→ **WORK REQUIRED**: From the data below, retype exactly the lines starting with the one that contains "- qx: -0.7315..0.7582" and ending with the one that contains "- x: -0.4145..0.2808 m", both included.
================================
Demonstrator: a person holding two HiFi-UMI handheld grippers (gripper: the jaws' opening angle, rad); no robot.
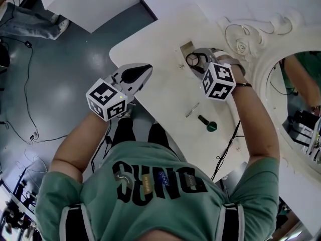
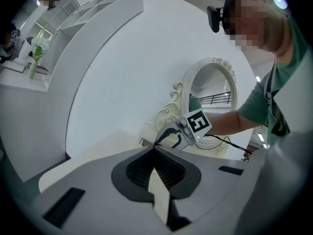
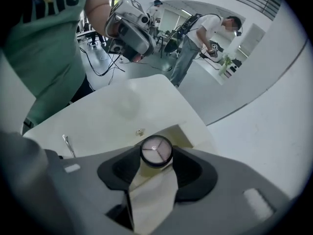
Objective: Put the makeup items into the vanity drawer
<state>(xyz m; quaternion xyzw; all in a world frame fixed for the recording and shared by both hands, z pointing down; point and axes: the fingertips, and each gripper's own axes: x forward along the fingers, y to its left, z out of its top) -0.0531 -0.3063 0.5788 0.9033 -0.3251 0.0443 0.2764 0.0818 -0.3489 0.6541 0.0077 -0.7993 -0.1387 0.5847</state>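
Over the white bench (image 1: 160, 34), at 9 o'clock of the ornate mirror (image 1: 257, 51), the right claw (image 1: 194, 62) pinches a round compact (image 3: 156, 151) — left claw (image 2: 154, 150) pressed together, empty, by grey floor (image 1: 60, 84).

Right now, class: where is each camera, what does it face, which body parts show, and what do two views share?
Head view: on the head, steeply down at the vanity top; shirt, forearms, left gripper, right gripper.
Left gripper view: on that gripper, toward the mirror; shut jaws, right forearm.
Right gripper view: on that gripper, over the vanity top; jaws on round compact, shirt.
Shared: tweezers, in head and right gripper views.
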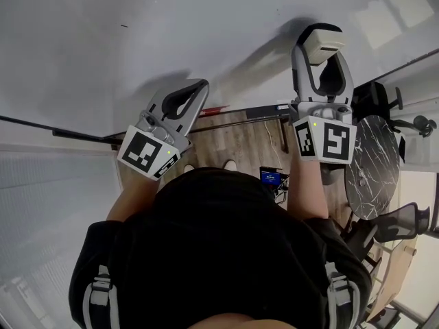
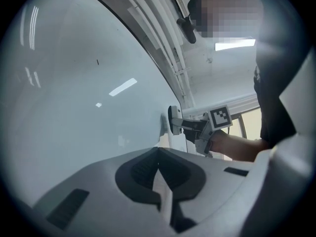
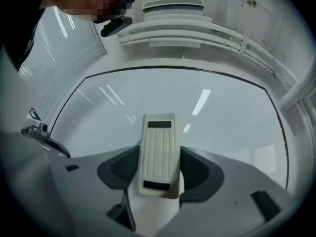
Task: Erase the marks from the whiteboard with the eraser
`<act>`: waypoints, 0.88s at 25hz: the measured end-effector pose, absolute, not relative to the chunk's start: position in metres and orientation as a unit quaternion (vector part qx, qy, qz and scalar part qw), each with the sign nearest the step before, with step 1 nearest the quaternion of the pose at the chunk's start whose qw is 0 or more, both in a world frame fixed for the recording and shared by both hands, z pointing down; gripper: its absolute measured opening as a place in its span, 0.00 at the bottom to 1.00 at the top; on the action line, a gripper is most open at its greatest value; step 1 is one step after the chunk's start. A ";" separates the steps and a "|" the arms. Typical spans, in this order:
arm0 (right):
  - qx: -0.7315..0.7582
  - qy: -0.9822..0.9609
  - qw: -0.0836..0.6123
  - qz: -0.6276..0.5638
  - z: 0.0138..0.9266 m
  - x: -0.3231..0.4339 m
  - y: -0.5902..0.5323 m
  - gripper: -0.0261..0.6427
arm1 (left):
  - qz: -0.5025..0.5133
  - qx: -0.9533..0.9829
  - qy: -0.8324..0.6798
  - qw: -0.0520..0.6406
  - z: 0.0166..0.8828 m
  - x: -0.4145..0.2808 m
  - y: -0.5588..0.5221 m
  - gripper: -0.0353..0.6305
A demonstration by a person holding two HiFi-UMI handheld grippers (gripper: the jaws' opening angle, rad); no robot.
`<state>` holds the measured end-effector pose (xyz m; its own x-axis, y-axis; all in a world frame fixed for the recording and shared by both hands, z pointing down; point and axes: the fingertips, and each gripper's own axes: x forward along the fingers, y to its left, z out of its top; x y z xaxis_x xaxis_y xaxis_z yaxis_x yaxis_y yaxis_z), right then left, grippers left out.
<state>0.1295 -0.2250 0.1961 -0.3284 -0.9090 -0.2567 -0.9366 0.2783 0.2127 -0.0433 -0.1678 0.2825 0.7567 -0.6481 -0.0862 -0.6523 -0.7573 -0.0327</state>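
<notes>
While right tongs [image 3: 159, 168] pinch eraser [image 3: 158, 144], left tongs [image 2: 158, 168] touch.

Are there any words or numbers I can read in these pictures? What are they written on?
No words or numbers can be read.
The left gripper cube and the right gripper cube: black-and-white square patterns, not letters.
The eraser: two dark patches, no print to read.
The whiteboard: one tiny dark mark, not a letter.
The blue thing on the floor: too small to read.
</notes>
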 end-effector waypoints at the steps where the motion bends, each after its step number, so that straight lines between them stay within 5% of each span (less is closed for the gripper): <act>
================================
→ **ANSWER SECTION**:
  - qx: -0.7315..0.7582
  - qy: -0.9822..0.9609
  - qw: -0.0836..0.6123
  - qz: -0.6276..0.5638
  - z: 0.0138..0.9266 m
  - x: -0.3231..0.4339 m
  - y: -0.5902..0.5323 m
  - gripper: -0.0261..0.6427
arm1 (left):
  - qz: -0.5025..0.5133
  - qx: -0.9533..0.9829
  - qy: -0.8324..0.6798
  - qw: -0.0520..0.6406
  - z: 0.0166..0.8828 m
  - x: -0.4145..0.2808 m

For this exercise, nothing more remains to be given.